▶ _Aim of the task_
Give back every line of the material below exactly, but no images.

_ _ _ _

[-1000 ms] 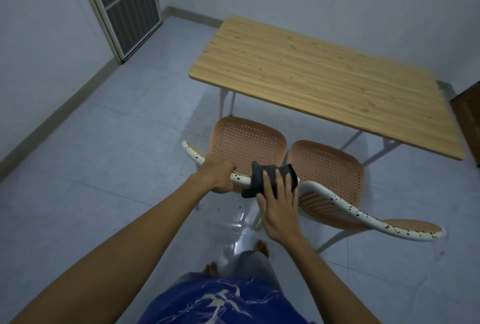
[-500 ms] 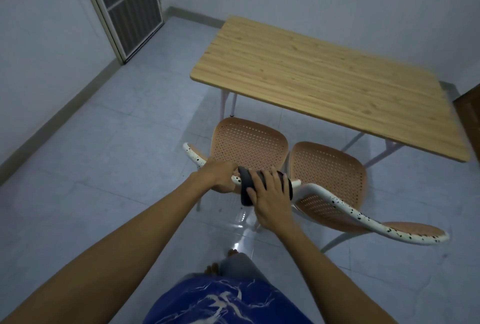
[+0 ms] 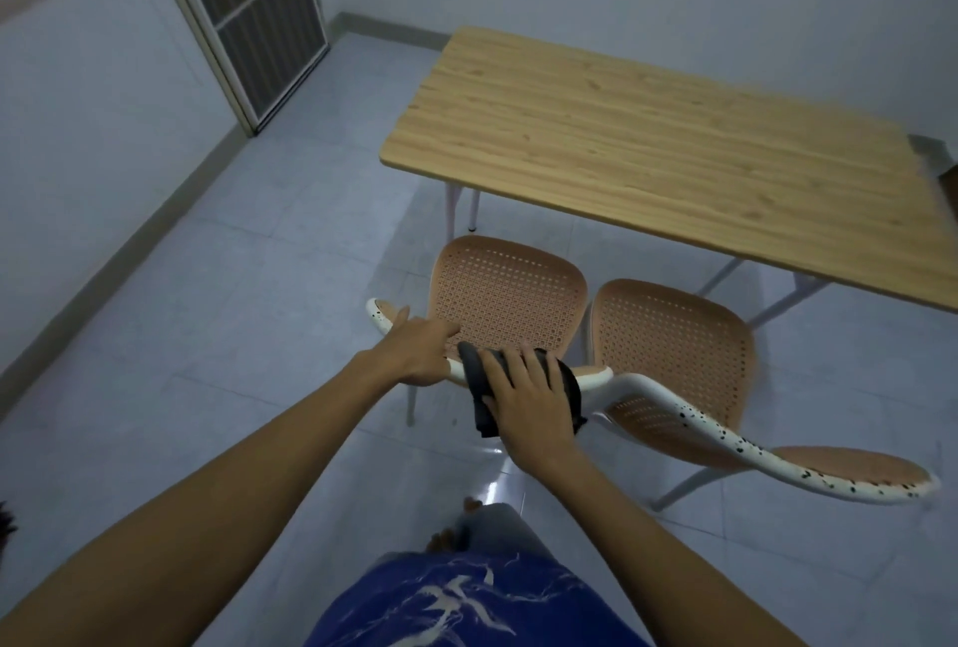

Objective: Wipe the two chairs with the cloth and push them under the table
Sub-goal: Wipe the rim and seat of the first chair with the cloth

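Note:
Two chairs with perforated peach seats and white, black-speckled backrests stand side by side before the wooden table. The left chair is nearest me, the right chair beside it. My left hand grips the top rail of the left chair's backrest. My right hand presses a dark grey cloth draped over the same rail, just right of my left hand. Both seats sit outside the table's front edge.
A louvred door stands at the far left. Grey walls close off the left and back, with a skirting along the floor. The pale tiled floor spreads left of the chairs. My bare toes are below the chair.
My right hand has slid the cloth leftwards along the backrest rail, close to my left hand. The left hand has kept its grip in place.

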Demonstrator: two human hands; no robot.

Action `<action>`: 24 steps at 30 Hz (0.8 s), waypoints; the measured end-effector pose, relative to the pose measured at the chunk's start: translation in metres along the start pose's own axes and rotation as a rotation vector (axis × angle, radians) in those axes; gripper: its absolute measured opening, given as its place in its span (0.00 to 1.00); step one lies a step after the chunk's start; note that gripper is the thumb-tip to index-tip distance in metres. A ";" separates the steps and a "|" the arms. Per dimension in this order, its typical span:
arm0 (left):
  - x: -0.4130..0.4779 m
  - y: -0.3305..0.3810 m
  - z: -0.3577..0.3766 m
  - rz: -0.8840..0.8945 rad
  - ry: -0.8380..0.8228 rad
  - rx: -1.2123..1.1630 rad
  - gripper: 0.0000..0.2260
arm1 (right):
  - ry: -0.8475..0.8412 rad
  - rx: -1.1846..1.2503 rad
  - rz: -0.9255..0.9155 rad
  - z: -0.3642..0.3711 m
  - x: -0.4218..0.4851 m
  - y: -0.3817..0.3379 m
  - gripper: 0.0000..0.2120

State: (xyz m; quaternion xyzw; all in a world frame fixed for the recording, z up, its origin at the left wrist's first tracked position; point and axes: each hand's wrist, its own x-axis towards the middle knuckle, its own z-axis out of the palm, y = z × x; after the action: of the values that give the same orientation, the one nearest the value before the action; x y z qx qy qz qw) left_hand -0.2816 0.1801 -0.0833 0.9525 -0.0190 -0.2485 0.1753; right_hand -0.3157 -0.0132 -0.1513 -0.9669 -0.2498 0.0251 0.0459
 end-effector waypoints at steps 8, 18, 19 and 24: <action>-0.002 -0.024 -0.013 -0.015 0.044 0.032 0.26 | 0.096 0.017 -0.059 0.007 -0.026 0.009 0.41; -0.001 -0.036 -0.028 -0.078 0.038 -0.060 0.31 | 0.086 0.062 -0.049 0.002 -0.004 -0.020 0.38; -0.002 -0.036 -0.031 -0.084 0.042 -0.062 0.31 | 0.087 0.060 -0.066 0.005 -0.012 -0.019 0.41; -0.002 -0.048 -0.039 -0.089 0.012 -0.082 0.30 | 0.074 0.068 -0.154 0.005 0.006 -0.041 0.49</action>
State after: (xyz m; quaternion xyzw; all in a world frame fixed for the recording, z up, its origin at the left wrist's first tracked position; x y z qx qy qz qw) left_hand -0.2670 0.2379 -0.0672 0.9458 0.0345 -0.2510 0.2030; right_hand -0.3307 0.0257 -0.1527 -0.9430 -0.3203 -0.0056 0.0899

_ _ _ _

▶ _Solved exercise_
[-1000 ms] 
[-500 ms] 
[+0 ms] 

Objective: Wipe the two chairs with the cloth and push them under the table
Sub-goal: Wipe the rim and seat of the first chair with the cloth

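Note:
Two chairs with perforated peach seats and white, black-speckled backrests stand side by side before the wooden table. The left chair is nearest me, the right chair beside it. My left hand grips the top rail of the left chair's backrest. My right hand presses a dark grey cloth draped over the same rail, just right of my left hand. Both seats sit outside the table's front edge.
A louvred door stands at the far left. Grey walls close off the left and back, with a skirting along the floor. The pale tiled floor spreads left of the chairs. My bare toes are below the chair.
My right hand has slid the cloth leftwards along the backrest rail, close to my left hand. The left hand has kept its grip in place.
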
Demonstrator: two human hands; no robot.

Action `<action>`: 24 steps at 30 Hz (0.8 s), waypoints; the measured end-effector pose, relative to the pose measured at the chunk's start: translation in metres along the start pose's own axes and rotation as a rotation vector (axis × angle, radians) in those axes; gripper: its absolute measured opening, given as its place in its span (0.00 to 1.00); step one lies a step after the chunk's start; note that gripper is the thumb-tip to index-tip distance in metres. A ";" separates the steps and a "|" the arms. Per dimension in this order, its typical span:
arm0 (left):
  - x: -0.4130..0.4779 m
  - y: -0.3305..0.3810 m
  - z: -0.3577..0.3766 m
  - rz: -0.8840..0.8945 rad
  - ry: -0.8380..0.8228 rad
  - rx: -1.2123..1.1630 rad
  - gripper: 0.0000..0.2260
arm1 (right):
  - ry: -0.8475..0.8412 rad
  - rx: -1.1846..1.2503 rad
  - rz: -0.9255..0.9155 rad
  - z: -0.3642..0.3711 m
  - x: -0.4218..0.4851 m
  - y: -0.3817..0.3379 m
  - gripper: 0.0000..0.2120

State: (xyz m; quaternion xyzw; all in a world frame fixed for the recording, z up, its origin at the left wrist's first tracked position; point and axes: each hand's wrist, its own x-axis towards the middle knuckle, its own z-axis out of the palm, y = z × x; after the action: of the values that give the same orientation, the one nearest the value before the action; x y z qx qy qz qw) left_hand -0.2816 0.1801 -0.0833 0.9525 -0.0190 -0.2485 0.1753; right_hand -0.3157 -0.0132 -0.1513 -0.9669 -0.2498 0.0251 0.0459
 end-effector waypoints at steps 8, 18, 19 and 24: <action>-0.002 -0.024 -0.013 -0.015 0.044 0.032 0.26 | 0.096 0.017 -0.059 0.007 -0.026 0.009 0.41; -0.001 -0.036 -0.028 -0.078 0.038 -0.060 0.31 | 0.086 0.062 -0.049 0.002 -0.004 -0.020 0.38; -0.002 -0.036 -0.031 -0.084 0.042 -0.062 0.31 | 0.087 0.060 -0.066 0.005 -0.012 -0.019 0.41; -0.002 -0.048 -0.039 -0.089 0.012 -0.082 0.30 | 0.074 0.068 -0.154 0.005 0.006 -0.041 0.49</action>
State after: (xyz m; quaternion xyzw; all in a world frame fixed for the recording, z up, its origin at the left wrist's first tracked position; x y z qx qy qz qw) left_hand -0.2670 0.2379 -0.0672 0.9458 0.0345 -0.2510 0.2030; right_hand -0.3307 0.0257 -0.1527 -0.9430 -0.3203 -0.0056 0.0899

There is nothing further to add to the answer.